全国調査の結果が報告され、キャンペーン集約分のうち37都道府県で取り組まれ、総検体数756、除草剤ラウンドアップの成分グリホサートをまいても枯れにくい性質(RR耐性)のGMナタネが7、除草剤バスタの成分グルホシネートをまいても枯れにくい性質(LL耐性)のGMナタネが42でした。
自生調査に取り組んだ各団体が報告。コロナ禍でも工夫しながら調査を継続しました。
あいコープみやぎは、石巻港でRR耐性2、LL耐性7検体を確認し、参加できなかった組合員のために、初めてフェイスブックでライブ配信を実施したことを報告しました。

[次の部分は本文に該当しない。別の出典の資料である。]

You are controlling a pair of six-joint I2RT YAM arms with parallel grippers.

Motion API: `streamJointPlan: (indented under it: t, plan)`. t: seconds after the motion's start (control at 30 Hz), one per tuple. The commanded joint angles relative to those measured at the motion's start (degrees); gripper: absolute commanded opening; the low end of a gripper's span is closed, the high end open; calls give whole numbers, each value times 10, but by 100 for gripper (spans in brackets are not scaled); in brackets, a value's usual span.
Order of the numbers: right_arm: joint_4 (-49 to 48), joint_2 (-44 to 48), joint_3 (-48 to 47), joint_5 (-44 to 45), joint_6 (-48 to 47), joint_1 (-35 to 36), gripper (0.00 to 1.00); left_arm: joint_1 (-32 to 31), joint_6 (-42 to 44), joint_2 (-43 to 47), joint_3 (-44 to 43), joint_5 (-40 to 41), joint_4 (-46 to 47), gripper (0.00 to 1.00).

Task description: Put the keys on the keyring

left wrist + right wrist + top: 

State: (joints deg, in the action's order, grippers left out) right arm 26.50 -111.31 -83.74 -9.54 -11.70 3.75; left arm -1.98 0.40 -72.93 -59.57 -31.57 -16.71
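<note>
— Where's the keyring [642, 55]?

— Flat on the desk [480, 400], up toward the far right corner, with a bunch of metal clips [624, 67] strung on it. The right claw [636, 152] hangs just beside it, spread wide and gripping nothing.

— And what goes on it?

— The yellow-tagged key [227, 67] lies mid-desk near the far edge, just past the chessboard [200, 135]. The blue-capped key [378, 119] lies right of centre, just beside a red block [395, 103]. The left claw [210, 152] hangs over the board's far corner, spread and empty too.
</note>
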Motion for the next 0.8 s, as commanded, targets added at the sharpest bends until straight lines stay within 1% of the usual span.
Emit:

生活クラブ連合会からは、北海道小樽港と静岡県浜松市で初めてGMナタネが発見されたことが報告され、農政事務所、道庁、小樽市に調査と防止策などを求める要望書を提出しました。
コープ自然派事業連合は、兵庫県神戸港と香川県坂出港でGMナタネが見つかったことを紹介。昨年、行政や製油会社に申し入れと懇談を行った結果、企業側は草刈り機による刈り取り、定期清掃を実施するなど協力的な対応に変わってきたと述べました。
給食に非GMを要望
“不使用”勝ち取った
グリーンコープ共同体は、RR耐性3、LL耐性14検体を確認。グリーンコープくまもとでは、2017年から学校給食にGM食品を使用しないよう要望し、菊池市では非GMのナタネ油に切り替えが実現。水俣、熊本市は「学校給食にGM食品は使用しない」と回答し、天草市では、「学校給食物資納入の手引き」を新たに発行し、「GM食品を使用したものは受け付けない」旨を明記するなどの成果を勝ち取っていると報告しました。
遺伝子組換え食品を考える中部の会は今回、三重県内でアブラナ科植物同士の交雑による雑種の調査に取り組み、雑種とみられる7検体のうち6検体がGMだったことを述べました。
今回、新たにパルシステム東京が調査に参加しました。
最後に食農市民ネット共同代表の河田昌東さんが、「GM汚染を広げないためにも調査活動を継続し、さらに参加を広げてほしい」と訴えました。